Question #2

Do you think it is within God's will or outside of God's will for persons to be engaged in homosexual activity?

The first mention of homosexual relations in the Bible occurs in Genesis when the men of Sodom seek to rape what they perceive to be two men who are in Lot’s household.

Yet later in the Bible we are told that Sodom’s great sin was inhospitality, not homosexuality.  Indeed, Ezekiel 16:46-50 tells us it was a combination of pride, arrogance, excessive wealth, and a refusal to take care of the poor and needy that doomed them.

Desiring to gang rape angels is just an example of that pride and arrogance in action.

In Leviticus, Moses lays down a lot of harsh laws.  Now, the Torah tells us Moses was “the mildest of men” but that was only in comparison to the crowd he was leading:  A bunch of pagan, polytheistic, ignorant, dispirited slaves who were constantly bitching about their fate and wishing they were back in Egypt.

They had been oppressed, they had cried out for relief, but wandering 40 years in the desert was not what they wanted!

Moses had to take this amorphous pack of misbegotten slackers and whip them into shape so they could conquer the Promised Land in 40 years.

Leviticus is his Marine Corps Field Manual.

Leviticus is a book of rules designed to hammer an identity into a mob that longed for Egypt, backbones into slaves, and a killer instinct into cowards.

He did this the same way the Marine Corps does it: Through the most brutal training and discipline he could devise.
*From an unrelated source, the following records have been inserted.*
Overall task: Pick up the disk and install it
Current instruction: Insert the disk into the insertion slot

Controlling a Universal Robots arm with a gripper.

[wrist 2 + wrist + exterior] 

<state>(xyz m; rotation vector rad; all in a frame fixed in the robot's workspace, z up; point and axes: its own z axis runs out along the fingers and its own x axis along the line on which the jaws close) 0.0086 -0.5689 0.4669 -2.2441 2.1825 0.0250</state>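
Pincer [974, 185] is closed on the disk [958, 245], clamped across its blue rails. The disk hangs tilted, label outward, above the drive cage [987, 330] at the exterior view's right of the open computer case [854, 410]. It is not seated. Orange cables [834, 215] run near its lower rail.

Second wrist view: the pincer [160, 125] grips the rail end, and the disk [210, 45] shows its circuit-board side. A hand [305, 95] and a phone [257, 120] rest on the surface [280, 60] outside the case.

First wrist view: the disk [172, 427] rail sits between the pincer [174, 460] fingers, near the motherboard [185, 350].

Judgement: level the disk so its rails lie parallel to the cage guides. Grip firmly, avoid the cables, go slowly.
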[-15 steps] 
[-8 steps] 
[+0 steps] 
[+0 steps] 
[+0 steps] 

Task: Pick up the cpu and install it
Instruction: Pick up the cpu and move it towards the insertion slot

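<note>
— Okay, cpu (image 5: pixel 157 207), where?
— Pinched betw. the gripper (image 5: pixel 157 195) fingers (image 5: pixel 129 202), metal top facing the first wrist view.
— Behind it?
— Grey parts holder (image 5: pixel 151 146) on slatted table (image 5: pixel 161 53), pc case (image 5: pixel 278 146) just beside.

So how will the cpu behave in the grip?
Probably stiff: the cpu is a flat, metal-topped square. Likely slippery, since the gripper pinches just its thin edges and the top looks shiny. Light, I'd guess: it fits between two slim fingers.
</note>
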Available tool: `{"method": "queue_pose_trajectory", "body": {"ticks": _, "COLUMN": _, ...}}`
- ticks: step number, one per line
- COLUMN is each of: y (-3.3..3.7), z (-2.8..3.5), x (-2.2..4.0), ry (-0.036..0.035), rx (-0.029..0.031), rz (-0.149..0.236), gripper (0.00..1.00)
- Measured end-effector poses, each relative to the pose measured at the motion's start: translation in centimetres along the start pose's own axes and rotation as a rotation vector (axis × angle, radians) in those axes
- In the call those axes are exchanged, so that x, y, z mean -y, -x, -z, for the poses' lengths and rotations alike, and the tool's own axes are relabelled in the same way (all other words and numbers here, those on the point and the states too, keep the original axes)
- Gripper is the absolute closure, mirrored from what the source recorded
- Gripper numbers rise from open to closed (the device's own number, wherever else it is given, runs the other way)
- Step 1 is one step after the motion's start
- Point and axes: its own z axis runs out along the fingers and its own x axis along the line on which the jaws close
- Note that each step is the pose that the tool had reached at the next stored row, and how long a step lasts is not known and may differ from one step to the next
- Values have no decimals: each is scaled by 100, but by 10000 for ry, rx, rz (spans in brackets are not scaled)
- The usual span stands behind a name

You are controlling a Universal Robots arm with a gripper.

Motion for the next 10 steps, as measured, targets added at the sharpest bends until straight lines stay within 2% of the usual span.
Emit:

And, yes, I say he meaning Moses.  After God inscribed the Decalogue, He did not communicate directly with humanity again until the birth of Christ.  Instead He inspired Moses, and Moses took that inspiration, mixed it with his own imagination, and ran with it.

Look how many chapters he goes on and on and on about the Tabernacle.

Compare that to the scant verses in the Decalogue.

It’s pretty clear all God wanted from Moses was for the Israelites to have a set, respectful manner of worship:  All the petty details about the number of brass rings on the curtains, etc., came from Moses.

Likewise all the cruel, cold, draconian laws.[1]

After Leviticus, the next time we see mention of homosexual activity is in the book of Judges, when an unnamed judge suffers a virtual repeat of the Sodom story, this time with the difference that the mob takes and rapes his concubine (who, considering how disdainfully he regards her life and dignity, was absolutely correct to have fled from him in the first place).

And again, the sin here is not the homosexual part of the intended rape but the rape part; given a chance to abuse a female they did so.  Rape is a crime of power and frequently violence; even in statutory rape cases it is usually an older person exerting undue influence on a younger, or committing some sort of trickery or fraud to obtain what could not be obtained honestly.

Jump ahead to 2 Samuel 1:26, when David morns for Jonathan, whom he calls his brother, saying “thy love to me was wonderful, passing the love of women”.

Odd choice of words, especially from David, who was usually very vivid and precise with his imagery.   Of course this one verse does not in and of itself confirm that David and Jonathan had physical homosexual relations, but it sure states they were closer and emotionally more intimate than most husbands and wives of that era.

And since David was a man after God’s own heart, I think it’s pretty clear God has no problem with intense love between two individuals, regardless of gender, that does not involve the betrayal of third parties.

Homosexual acts are mentioned again in the various prophets, and always in the context of adopting pagan idol worship.  The various Astarte, Molech, Ba’al and other cults that the Israelites fell into had a variety of rituals the hard line monotheists found abhorrent, including child sacrifice, orgiastic rituals, and temple prostitution.[2]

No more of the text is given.